A Essência do Poetrix
O POETRIX nasceu pela necessidade. Transmitir uma mensagem
poética
em apenas uma estrofe de três versos já impõe uma grande
limitação; se, aliado a isto, temos ainda limitações
temáticas ou estilísticas, a dificuldade torna-se ainda maior.
Mas este não é o único entrave: perde-se em criatividade,
perde-se a possibilidade de alçarmos maiores vôos. O POETRIX tem
sido chamado de "anti-haicai" ou "filho rebelde do haicai".
Eu diria que ele é um 'herdeiro" do haicai, pela sua forma e um "herdeiro" dos
micropoemas e poemas-minuto, pelo seu conteúdo. Mas, não esqueçamos
que o terceto também tem uma tradição ocidental, oriunda
dos terzettos italianos, praticados por Dante Alighieri.
O POETRIX preza a similicadência (frases com um mesmo ritmo ou cadência)
ou, ao menos, o isocronismo (mais ou menos o mesmo número de sílabas)
(2). Mas isto não é uma regra. Aliás, é sempre bom
relembrar: não existem regras no POETRIX. No Manifesto Poetrix (3) apenas
identificamos algumas características principais, que viriam a contribuir
para a formulação da definição (ainda não
definitiva) à qual chegaram os integrantes do Movimento Internacional
Poetrix: um terceto contemporâneo, de temática livre, com título,
ritmo e um máximo de trinta sílabas, possuindo figuras de linguagem,
de pensamento, tropos ou teor satírico. Alguns teóricos defendem
a opinião segundo a qual o que diferencia a poesia da prosa é o
ritmo. Ainda assim, a poesia concreta despreza o ritmo; não seria ela,
então, nem prosa nem poesia? O POETRIX insere-se no universo dos tercetos,
possui padrão estrófico e rítmico mas, ao mesmo tempo, temos
visto surgirem POETRIX CONCRETOS, no espaço das três linhas. O que
vem à tona sempre é o conteúdo, na forma que melhor se adeque.

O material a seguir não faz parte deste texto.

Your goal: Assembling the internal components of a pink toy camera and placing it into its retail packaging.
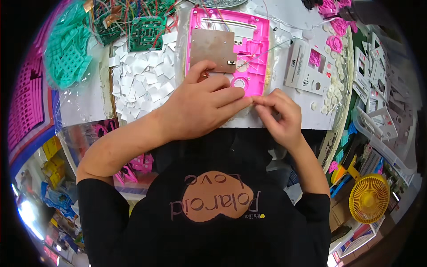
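Crowded white worktop (pixel 307 118) fills the upper half of the view, parts heaped on nearly every side. Largest at 10 o'clock is a clear bag of teal plastic grids (pixel 66 51); toward 11 o'clock lies a drift of white paper squares (pixel 142 75), with green circuit boards (pixel 147 32) and their wires above it. At 12 o'clock sits the pink plastic housing (pixel 251 40), a brown board (pixel 212 49) laid inside it. A white faceplate (pixel 307 66) lies at 1 o'clock, with white trays at 3 o'clock.

Left hand (pixel 202 107) lies flat across the housing's lower edge, thumb on the brown board, pinning it. Right hand (pixel 280 113) is pinched narrow at the housing's lower right corner; whatever it grips is too small to tell.

Risk, as I judge it: thin wires crossing the housing could snag a finger and drag the board askew. Open room is scant, only a bare strip at 2 o'clock beside the faceplate.
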The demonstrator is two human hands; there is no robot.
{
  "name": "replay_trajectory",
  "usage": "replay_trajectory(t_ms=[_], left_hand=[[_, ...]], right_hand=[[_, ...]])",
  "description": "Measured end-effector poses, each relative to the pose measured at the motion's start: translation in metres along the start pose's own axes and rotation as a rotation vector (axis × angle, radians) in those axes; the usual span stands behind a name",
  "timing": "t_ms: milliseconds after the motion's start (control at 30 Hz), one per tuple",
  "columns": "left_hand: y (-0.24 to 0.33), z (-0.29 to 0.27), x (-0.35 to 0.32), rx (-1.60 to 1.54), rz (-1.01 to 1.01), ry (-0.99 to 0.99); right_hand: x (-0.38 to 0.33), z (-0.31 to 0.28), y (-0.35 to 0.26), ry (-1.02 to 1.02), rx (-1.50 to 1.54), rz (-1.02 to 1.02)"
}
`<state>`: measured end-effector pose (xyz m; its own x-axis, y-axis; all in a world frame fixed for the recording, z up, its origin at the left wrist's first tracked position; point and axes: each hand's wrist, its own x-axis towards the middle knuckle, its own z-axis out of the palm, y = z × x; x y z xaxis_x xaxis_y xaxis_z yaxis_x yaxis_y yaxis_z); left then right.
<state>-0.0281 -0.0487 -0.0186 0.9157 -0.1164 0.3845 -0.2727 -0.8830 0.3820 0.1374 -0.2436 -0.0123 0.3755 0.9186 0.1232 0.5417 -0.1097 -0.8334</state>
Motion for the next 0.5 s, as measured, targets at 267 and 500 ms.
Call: replay_trajectory(t_ms=[267,500], left_hand=[[0.004,-0.002,0.006,0.063,0.030,-0.053],[0.007,-0.002,0.005,0.047,0.011,-0.061]], right_hand=[[0.016,-0.011,-0.017,-0.081,0.150,0.316],[0.036,-0.027,-0.024,-0.324,-0.041,0.383]])
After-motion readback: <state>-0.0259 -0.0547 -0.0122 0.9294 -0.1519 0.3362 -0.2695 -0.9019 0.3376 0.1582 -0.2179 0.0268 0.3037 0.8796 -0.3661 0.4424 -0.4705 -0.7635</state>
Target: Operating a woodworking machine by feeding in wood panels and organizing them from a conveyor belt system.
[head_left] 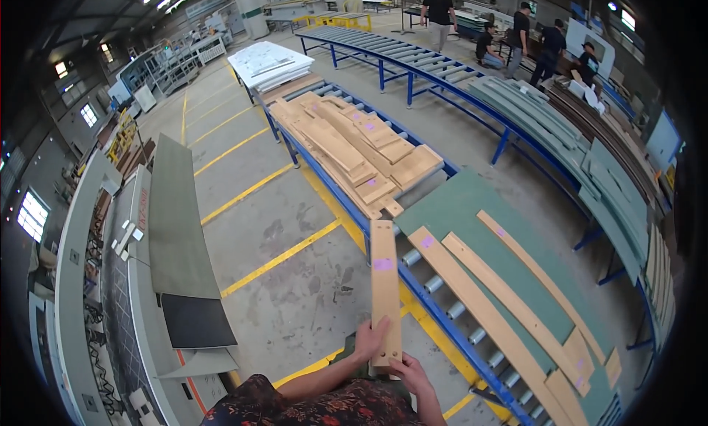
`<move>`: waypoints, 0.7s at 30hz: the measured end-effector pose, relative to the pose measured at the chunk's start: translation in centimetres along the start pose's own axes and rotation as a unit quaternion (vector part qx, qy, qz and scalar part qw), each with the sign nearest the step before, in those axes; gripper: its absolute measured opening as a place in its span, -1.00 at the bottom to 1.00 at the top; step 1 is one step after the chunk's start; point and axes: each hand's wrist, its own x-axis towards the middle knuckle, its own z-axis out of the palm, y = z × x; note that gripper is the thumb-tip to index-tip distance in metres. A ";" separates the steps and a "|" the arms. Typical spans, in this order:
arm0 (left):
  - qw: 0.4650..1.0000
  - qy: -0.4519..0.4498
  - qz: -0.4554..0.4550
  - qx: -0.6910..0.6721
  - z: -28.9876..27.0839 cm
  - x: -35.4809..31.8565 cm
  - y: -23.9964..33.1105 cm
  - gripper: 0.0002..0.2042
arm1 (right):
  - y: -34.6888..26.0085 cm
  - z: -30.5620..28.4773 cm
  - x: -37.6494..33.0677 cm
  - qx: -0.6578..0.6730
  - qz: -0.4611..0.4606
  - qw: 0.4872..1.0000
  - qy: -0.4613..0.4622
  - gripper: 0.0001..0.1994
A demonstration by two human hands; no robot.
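Note:
A long light-wood board (383, 297) with a purple label and small holes near its ends is in both my hands, its far end pointing away from me. My left hand (371, 340) grips it on the left side, a short way up from the near end. At the near right corner, my right hand (410, 372) closes on the edge. Beside it, several wooden strips (461, 286) lie on a green sheet (450, 205) over the rollers. Farther along the conveyor rests a heap of wooden boards (339, 142), some with purple labels.
Blue-framed roller conveyors (435, 284) run ahead and to the right. White panels (269, 63) are stacked beyond the heap. Grey-green boards (531, 113) cover the right conveyor. A long machine (136, 278) stands at left. Several people (520, 35) are at the far right.

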 end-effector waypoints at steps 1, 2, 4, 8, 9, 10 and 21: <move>1.000 0.020 -0.016 0.000 -0.3 1.3 0.7 -0.55 | -0.6 0.6 1.2 0.036 -0.005 0.999 -0.011 -0.57; 1.000 0.018 -0.017 -0.007 -0.3 2.4 1.3 -0.55 | -1.3 1.1 2.4 0.029 -0.004 1.000 -0.007 -0.57; 0.996 0.076 0.016 -0.043 -0.2 4.9 2.7 -0.57 | -2.8 2.3 5.0 0.101 -0.047 0.994 0.004 -0.58; 0.986 0.082 0.057 -0.130 0.2 12.3 4.0 -0.59 | -6.8 4.2 11.1 0.170 -0.073 0.981 0.061 -0.54; 0.986 0.077 0.058 -0.134 0.0 14.4 4.5 -0.59 | -8.7 4.5 12.9 0.162 -0.077 0.982 0.065 -0.54; 0.987 0.063 0.058 -0.133 0.1 16.2 5.2 -0.60 | -10.0 4.4 14.8 0.144 -0.094 0.983 0.071 -0.56; 0.989 -0.075 0.078 0.098 -10.3 36.0 2.3 -0.51 | -24.6 5.4 31.1 0.164 -0.196 0.960 0.117 -0.77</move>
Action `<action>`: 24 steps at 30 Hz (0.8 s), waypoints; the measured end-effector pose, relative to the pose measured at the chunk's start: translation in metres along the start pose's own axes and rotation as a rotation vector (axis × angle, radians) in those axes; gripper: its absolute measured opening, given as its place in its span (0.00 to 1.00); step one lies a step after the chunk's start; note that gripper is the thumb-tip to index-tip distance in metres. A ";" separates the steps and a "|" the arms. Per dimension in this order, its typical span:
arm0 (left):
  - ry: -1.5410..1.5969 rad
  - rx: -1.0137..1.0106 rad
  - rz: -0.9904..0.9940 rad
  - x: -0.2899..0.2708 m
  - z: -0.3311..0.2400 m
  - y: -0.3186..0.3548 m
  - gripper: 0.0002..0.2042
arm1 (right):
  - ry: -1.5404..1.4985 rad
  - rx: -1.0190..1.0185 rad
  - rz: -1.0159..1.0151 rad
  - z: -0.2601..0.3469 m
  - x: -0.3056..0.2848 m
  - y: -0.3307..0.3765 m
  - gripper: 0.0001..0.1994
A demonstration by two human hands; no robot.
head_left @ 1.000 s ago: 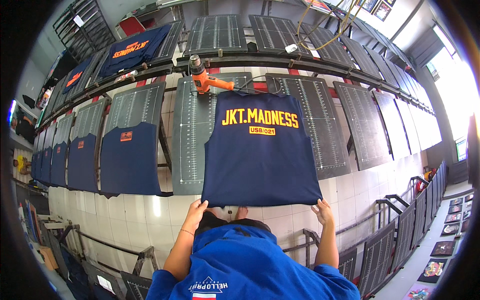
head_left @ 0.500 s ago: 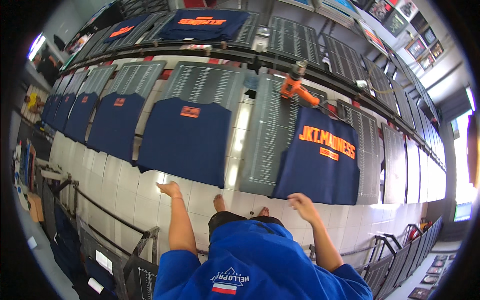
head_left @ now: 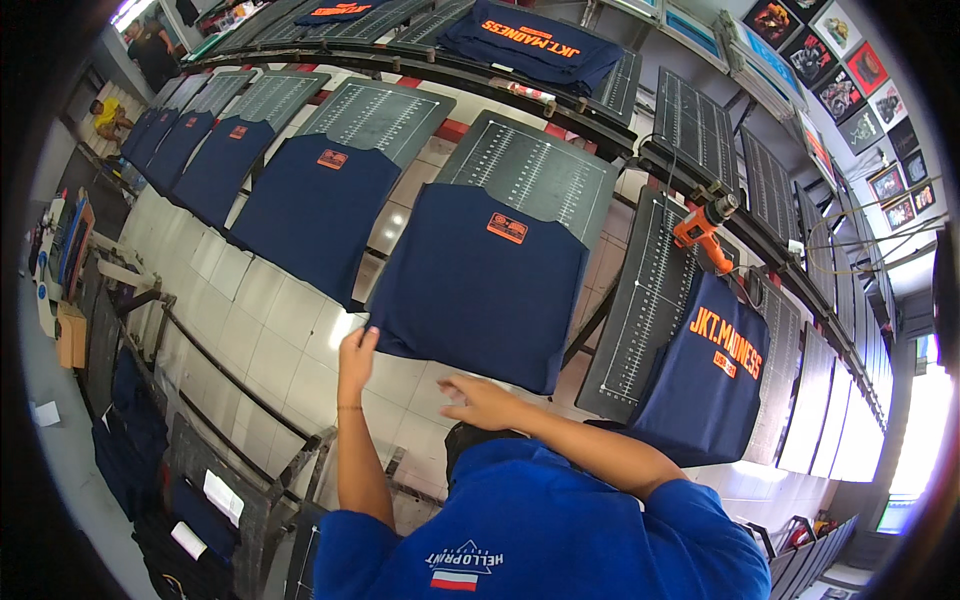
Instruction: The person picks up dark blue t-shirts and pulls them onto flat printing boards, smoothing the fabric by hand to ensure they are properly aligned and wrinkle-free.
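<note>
Shirt (head_left: 478, 290) in navy blue lies spread over the dark ruled printing board (head_left: 535, 170) straight ahead of me, a small orange patch near its collar, its lower hem hanging past the board edge above the white tiled floor (head_left: 265, 335). My left hand (head_left: 355, 358) is up at the shirt's lower left corner, fingers touching the hem; it looks like a light pinch on the cloth, though I cannot tell for sure from this angle. My right hand (head_left: 480, 400) sits just below the hem near the middle, fingers loosely spread and slightly blurred, gripping nothing. To the left, another navy shirt (head_left: 318, 215) rests on its own board with the same orange patch, and further shirts run along the row beyond it. To the right stands a bare board (head_left: 650, 300), and beside that a navy shirt with large orange lettering (head_left: 712, 375) hangs on the next one. An orange heat gun (head_left: 703, 228) rests on the rail above the bare board, well apart from both hands. My blue top fills the bottom of the view
</note>
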State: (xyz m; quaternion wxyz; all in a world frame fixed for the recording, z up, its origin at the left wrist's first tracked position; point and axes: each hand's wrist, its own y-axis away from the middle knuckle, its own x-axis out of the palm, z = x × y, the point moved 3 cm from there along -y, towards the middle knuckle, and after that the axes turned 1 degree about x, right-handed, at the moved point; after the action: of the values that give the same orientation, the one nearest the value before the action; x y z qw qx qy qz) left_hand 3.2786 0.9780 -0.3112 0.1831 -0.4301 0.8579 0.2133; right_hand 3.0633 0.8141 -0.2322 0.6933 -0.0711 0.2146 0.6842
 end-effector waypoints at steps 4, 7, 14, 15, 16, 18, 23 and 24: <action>-0.123 0.643 0.358 0.021 -0.133 0.041 0.19 | -0.222 0.166 -0.168 0.019 0.010 -0.036 0.21; 0.611 0.425 0.650 0.037 -0.159 0.026 0.24 | -0.492 0.336 -0.258 0.046 -0.038 -0.017 0.16; 0.664 -0.427 1.189 0.207 -0.143 0.087 0.34 | -1.099 -0.085 -0.584 0.109 -0.188 0.129 0.27; 0.696 -0.670 1.237 0.208 -0.191 0.121 0.35 | -1.139 -0.212 -0.619 0.111 -0.199 0.154 0.24; 0.749 -0.742 1.307 0.235 -0.187 0.138 0.33 | -1.160 -0.476 -0.538 0.103 -0.208 0.174 0.21; 0.841 -0.843 1.461 0.295 -0.161 0.162 0.30 | -1.168 -0.729 -0.659 0.091 -0.222 0.227 0.22; 0.738 -0.564 1.563 0.313 -0.224 0.193 0.20 | -0.714 -0.604 -1.687 0.092 -0.247 0.389 0.18; 0.816 -0.488 1.509 0.300 -0.242 0.187 0.22 | -0.604 -0.600 -1.831 0.092 -0.247 0.426 0.18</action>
State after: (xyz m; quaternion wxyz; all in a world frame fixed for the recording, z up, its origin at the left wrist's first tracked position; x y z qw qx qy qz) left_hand 2.9253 0.7540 -0.2183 -0.4224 0.1796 0.8418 0.2840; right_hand 2.6720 0.6463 0.0309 0.9307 -0.2037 -0.2883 -0.0961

O POETRIX sabe o quer: tornar-se uma nova linguagem poética, que permita
ao autor realizar altos vôos num curto espaço, "desengessar" o
terceto, retirar-lhe as amarras, torná-lo contemporâneo. O POETRIX
surge no "rastro" de poetas como Leminsky, Millôr e Cacaso e
totalmente adequado à dinâmica e à velocidade da informação
no cibermundo em que vivemos. Mas um dos grandes enigmas da literatura brasileira
hoje é: Onde termina (ou terminou) o Modernismo? Esse movimento quase
octogenário é um divisor de águas. O recente e polêmico
livro Os Cem Melhores Poetas Brasileiros do Século, tem a sua primeira
parte intitulada "Pré-Modernismo", adotando o conceito de Alceu
Amoroso Lima: "o que concede ao prefixo pré uma conotação
meramente temporal de anterioridade". Nela estão reunidos poetas
tão distintos quanto Augusto dos Anjos e Machado de Assis! Então,
a nossa literatura está claramente dividida entre a.M. e p.M? Mas o que
aconteceu após a Semana de 22 que realmente se diferenciasse da proposta
modernista? Talvez, apenas, o Concretismo e o Poema-Processo, que tem um apelo
muito mais visual, gráfico, do que semântico. Hoje, temos bons poetas
românticos, simbolistas, parnasianos, modernos; sonetistas, cordelistas,
trovadores, de visuais, de versos livres. Vivemos uma agradável "babel",
onde todos se entendem. Neste ponto, sim, o conteúdo é forma que
vem à tona... de qualquer forma! O Modernismo deu um tiro de misericórdia
nas "escolas literárias" ou, como diria Raul Seixas, "faça
o que tu queres pois é tudo da Lei". O POETRIX é tipicamente
modernista enquanto culturalmente antropofágico, deglutindo o que vem
de fora, transformando-o em algo nosso ("é moderno ser moderno").
Melhor seria considerar o POETRIX como resultante do experimentalismo de vanguarda,
da busca por novas formas de expressão da nossa criatividade ou, apenas
um exercício do que preconiza o mestre Ferreira Gullar: é preciso,
ao poeta, saber elaborar a sua linguagem.